Je ne déteste pas les livres de Ben Bova, j'ai juste toujours l'impression qu'ils auraient pu aller encore plus loin. J'ai passé un agréable moment à lire ce Vénus...
Ce livre a des qualités, à commencer par avoir anticipé des éléments de notre époque, comme la montée d'une oligarchie capitaliste effrénée et l'impuissance face au réchauffement climatique. On se situe à un moment après 2050. La lune a été colonisée, les astéroïdes sont minés. Les agences spatiales reculent face à la toute-puissance de magnats comme Martin Humphries. Ce dernier lance un défi extravagant : il offrira 10 milliards de dollars à qui ira sur Vénus retrouver le cadavre de son fils Alex, envoyé trois ans plus tôt lors d'une expédition pionnière qui a mal tourné. Deux personnes relèvent ce défi : son second fils Van, un être maladif, sorte de dandy gâté, peu concerné, qui veut vérifier la véracité d'un message anonyme suggérant qu'Alex avait été tué sur ordre de son père ; et un ancien concurrent déchu de son père, Lars Fuchs, devenu gratteur d'astéroïdes sur Mars. La course est lancée.
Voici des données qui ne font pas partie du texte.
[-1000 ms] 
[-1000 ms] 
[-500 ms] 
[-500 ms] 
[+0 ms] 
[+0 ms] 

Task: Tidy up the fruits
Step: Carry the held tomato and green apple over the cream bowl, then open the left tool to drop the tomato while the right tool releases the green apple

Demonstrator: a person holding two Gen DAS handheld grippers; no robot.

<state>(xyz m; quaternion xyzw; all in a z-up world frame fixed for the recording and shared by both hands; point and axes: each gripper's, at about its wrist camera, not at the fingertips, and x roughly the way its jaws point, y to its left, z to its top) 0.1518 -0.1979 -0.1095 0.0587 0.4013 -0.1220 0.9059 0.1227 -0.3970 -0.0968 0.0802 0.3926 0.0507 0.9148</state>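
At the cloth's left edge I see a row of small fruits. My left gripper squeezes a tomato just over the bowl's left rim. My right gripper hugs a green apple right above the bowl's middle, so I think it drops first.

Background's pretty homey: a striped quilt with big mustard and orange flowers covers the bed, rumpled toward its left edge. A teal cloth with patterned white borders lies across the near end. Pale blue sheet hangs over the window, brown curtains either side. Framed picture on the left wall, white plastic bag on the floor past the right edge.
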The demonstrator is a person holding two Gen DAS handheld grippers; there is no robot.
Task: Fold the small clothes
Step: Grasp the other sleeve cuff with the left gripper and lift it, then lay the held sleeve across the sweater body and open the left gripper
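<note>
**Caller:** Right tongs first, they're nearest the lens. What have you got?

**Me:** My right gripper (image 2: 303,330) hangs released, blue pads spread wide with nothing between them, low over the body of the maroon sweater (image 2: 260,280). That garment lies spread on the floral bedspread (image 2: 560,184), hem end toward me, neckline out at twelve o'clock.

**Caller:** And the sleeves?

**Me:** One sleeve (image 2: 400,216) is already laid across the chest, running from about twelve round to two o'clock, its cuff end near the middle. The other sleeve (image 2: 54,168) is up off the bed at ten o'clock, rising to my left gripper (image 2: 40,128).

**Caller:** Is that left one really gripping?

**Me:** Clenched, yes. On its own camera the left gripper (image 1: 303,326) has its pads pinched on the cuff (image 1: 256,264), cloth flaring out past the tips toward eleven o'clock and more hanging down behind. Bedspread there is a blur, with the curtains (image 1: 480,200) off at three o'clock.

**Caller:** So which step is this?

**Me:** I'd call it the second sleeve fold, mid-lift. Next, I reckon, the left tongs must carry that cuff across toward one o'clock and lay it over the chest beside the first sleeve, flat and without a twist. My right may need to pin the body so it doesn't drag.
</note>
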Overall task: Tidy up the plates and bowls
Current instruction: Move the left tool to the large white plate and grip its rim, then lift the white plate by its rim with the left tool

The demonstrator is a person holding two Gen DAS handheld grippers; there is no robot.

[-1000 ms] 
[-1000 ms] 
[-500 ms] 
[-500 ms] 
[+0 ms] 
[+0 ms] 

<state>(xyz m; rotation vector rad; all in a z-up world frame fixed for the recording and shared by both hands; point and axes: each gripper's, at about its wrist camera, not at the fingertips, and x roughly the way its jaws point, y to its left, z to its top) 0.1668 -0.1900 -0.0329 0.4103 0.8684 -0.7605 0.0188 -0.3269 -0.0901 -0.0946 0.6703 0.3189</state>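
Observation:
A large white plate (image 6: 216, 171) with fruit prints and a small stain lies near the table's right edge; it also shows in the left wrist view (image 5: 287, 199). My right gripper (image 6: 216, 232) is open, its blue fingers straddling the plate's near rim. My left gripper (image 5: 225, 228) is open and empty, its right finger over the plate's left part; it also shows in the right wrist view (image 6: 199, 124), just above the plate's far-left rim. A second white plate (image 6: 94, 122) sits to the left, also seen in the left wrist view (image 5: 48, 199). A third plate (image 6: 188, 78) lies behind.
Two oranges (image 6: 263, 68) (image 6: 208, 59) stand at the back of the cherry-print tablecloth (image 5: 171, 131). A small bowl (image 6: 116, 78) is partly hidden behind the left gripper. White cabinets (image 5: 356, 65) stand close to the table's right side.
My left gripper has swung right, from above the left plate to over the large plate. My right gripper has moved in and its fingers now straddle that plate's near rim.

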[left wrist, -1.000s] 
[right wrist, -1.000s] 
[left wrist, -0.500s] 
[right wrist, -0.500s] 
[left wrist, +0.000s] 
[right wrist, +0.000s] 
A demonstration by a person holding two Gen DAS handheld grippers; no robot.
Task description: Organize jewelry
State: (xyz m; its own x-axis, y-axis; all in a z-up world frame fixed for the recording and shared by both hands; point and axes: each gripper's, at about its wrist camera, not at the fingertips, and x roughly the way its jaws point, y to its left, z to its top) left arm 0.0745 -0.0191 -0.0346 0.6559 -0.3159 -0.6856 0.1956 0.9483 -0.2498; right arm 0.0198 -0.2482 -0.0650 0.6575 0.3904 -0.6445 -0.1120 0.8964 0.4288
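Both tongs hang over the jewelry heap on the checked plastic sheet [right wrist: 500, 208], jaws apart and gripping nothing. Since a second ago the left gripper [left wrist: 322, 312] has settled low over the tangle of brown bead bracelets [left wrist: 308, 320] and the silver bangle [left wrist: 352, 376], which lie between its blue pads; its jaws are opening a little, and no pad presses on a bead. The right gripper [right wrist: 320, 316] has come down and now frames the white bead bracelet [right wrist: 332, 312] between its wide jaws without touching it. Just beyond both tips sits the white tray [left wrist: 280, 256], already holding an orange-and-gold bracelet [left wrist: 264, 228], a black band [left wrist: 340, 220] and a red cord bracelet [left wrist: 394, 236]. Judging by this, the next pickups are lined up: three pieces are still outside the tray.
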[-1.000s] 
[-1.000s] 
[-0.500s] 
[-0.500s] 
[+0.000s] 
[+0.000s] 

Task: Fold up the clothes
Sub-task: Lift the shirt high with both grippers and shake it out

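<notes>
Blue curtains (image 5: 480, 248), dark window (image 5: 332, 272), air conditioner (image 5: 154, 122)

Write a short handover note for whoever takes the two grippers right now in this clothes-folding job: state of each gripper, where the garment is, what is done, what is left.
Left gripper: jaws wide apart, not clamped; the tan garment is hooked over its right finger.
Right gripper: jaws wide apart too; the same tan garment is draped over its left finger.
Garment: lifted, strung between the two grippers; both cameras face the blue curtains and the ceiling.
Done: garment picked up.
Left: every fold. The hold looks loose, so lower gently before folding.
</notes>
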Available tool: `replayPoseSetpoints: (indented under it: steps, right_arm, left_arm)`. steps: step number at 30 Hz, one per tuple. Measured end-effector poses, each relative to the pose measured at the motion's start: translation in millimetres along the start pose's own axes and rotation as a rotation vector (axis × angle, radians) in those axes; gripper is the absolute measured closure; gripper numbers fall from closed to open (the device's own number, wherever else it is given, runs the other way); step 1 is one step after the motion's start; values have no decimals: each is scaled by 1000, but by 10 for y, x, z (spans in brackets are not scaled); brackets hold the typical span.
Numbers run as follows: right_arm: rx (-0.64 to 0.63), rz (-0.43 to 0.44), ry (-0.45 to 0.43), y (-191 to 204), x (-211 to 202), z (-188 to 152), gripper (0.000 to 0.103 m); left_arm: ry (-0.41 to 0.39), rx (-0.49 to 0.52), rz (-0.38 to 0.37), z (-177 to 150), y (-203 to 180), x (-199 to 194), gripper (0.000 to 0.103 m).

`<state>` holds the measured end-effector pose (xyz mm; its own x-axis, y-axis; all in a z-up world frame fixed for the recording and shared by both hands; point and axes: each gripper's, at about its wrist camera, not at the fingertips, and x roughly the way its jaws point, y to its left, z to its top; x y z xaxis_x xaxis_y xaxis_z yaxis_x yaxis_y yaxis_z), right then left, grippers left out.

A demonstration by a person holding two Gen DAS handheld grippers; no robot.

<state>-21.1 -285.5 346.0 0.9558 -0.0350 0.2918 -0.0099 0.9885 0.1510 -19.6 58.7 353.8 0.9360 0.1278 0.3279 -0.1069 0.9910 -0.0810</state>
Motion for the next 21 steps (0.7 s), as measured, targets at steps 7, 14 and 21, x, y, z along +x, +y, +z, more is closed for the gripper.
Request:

C'est au fonds un peu une reprise de 20 000 lieues sous les mers ou d'Abyss, tant le milieu de Vénus est notoirement hostile : des tempêtes d'acide, une pression comparable à celle des grands fonds et une chaleur de plus de 400 degrés.
Le roman tisse plusieurs fils ensemble. Le centre de la structure est celle de l'arrivée de Van à l'âge adulte, et sa confrontation avec un père écrasant et mégalomane. Et le mystère de Vénus vient seulement dans un deuxième temps, ce que je trouve dommage, mais c'est le même reproche que je fais toujours à Bova : faire primer les drames intérieurs des personnages sur les environnements qu'ils traversent.
Ho bien sûr, Vénus est à l'honneur, mais elle donne parfois l'impression de n'être là que pour fournir des péripéties (c'est peut-être juste une impression de ma part). De belles péripéties, à commencer par ces bactéries présentes dans la haute atmosphère qui dévorent la coque en céramique car elles se nourrissent de carbone ; cette éruption massive que la planète commence à connaître car ses plaques soudées ont subi trop de pression ; et enfin ce mystérieux organisme géant doté de tentacules avides de métal qui essaie de capturer le vaisseau de sauvetage.
Cependant ces péripéties passent trop souvent à l'arrière-plan face aux relations interpersonnelles. La deuxième partie est plus intéressante, éclairée par la figure de Lars Fuchs, commandant autoritaire qui rappelle le capitaine Némo ou Achab. Mais les figures féminines sont un peu nulles, la principale question que chacune suscite est : est-ce qu'elle couche ? J'ai un peu d'indulgence car on est au début des années 2000, mais tout de même, elles méritent mieux. Le dénouement face à Martin Humphries est également un peu décevant.
Vénus est une histoire d'exploration spatiale riche en péripéties mais un peu trop centrée sur la psychologie des personnages et pas assez sur l'action : le livre aurait peut-être gagné à être un peu resserré. Il ménage de bons moments, et je pense qu'il serait parfait adapté en bande dessinée.